2) pathogenetic, associated with the need to reduce the intensity of catabolic processes and the activity of proteolytic enzymes, to increase the body's immunological defense;

3) symptomatic, with the task of maintaining the function of the cardiovascular and respiratory systems.

In addition, the entire arsenal of drugs for treating the underlying disease, which led to the development of endotoxicosis, is simultaneously used. Most often it is antibacterial treatment, specific pharmacotherapy, surgery, etc.

For the purpose of detoxification, intravenous infusion therapy (solutions of glucose, electrolytes, hemodesis) is most widely used, often in combination with the method of forced diuresis using osmotic diuretics (urea, mannitol at a dose of 1-1.5 g / kg) in the form of hypertonic solutions (15-20%) or saluretics (furosemide at a dose of up to 500-800 mg per day).

In order to remove toxins from the blood, hemofiltration is used ( hemodialysis )or hemosorption, as well as the operation of plasmapheresis (purification of blood plasma). In case of symptoms of overhydration of the body or a high concentration of toxins in the blood and lymph, it is recommended lymphatic drainage and purification of the received lymph (lymphosorption) with its subsequent return to the body (intravenous drip infusion) in order to avoid possible loss of proteins.

The greatest efficiency of detoxification is achieved with the combined use of several methods and the use of various biological media (blood, lymph) to cleanse.

The pathogenetic treatment of endotoxicosis consists in the use of antiproteolytic drugs (contrikal, trasilol or ingitril), antioxidants (tocopherol), immunostimulants (T-activin).

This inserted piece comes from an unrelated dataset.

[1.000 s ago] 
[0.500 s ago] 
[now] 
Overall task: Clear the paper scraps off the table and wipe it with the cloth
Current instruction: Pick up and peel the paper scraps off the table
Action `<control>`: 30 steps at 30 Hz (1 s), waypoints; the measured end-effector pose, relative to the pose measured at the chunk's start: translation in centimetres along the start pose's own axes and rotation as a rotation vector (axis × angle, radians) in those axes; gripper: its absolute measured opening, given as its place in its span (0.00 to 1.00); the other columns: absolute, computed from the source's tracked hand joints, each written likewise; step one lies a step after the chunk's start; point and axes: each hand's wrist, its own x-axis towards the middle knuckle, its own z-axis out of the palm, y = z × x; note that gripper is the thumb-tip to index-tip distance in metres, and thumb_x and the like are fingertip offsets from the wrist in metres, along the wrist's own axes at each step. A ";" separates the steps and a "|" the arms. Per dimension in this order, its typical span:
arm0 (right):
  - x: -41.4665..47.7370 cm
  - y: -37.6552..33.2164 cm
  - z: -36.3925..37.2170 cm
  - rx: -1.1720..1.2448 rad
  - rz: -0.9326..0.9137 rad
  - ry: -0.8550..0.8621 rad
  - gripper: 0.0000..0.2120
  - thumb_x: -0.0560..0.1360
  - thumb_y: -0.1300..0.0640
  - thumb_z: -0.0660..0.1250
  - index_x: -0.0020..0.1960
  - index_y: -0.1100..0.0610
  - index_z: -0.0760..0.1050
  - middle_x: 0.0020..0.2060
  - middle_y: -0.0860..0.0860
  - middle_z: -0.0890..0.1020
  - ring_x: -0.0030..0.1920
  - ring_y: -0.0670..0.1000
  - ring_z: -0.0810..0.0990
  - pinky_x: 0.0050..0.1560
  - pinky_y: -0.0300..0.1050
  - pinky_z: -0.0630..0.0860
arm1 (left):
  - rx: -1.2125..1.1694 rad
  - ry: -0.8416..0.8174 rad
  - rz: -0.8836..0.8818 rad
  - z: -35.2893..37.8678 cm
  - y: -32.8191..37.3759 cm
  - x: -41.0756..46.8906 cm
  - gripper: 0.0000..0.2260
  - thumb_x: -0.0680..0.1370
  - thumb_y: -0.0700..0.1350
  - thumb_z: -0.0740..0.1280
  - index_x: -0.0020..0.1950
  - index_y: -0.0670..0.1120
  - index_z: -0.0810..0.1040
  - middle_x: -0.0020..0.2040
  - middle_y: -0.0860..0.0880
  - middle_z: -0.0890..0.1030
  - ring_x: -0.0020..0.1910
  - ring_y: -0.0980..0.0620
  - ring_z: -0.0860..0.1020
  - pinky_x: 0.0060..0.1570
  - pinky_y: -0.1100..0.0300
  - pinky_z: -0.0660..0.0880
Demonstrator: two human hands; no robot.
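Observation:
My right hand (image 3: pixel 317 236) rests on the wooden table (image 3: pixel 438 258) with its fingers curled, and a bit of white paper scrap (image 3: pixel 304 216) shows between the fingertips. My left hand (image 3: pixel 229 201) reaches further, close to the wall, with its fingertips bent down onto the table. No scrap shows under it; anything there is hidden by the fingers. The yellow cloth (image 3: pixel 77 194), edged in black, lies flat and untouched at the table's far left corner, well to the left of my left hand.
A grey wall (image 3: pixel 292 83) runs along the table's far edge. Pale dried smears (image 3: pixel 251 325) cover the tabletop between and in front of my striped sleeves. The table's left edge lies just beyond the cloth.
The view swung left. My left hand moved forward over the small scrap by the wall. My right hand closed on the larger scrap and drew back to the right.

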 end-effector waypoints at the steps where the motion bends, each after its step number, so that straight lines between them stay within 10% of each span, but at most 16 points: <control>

The greatest effect in this regard is possessed by ultraviolet irradiation of blood at a dose of up to 100-120 J, carried out daily in the amount of 5-6 procedures.

Detoxification and pathogenetic treatment should be carried out under the control of the dynamics of the concentration of CM and other laboratory parameters of endotoxicosis until their stable normalization.

Forecast is largely associated with the possibilities of using modern methods of artificial detoxification in the early stages of the development of endotoxicosis.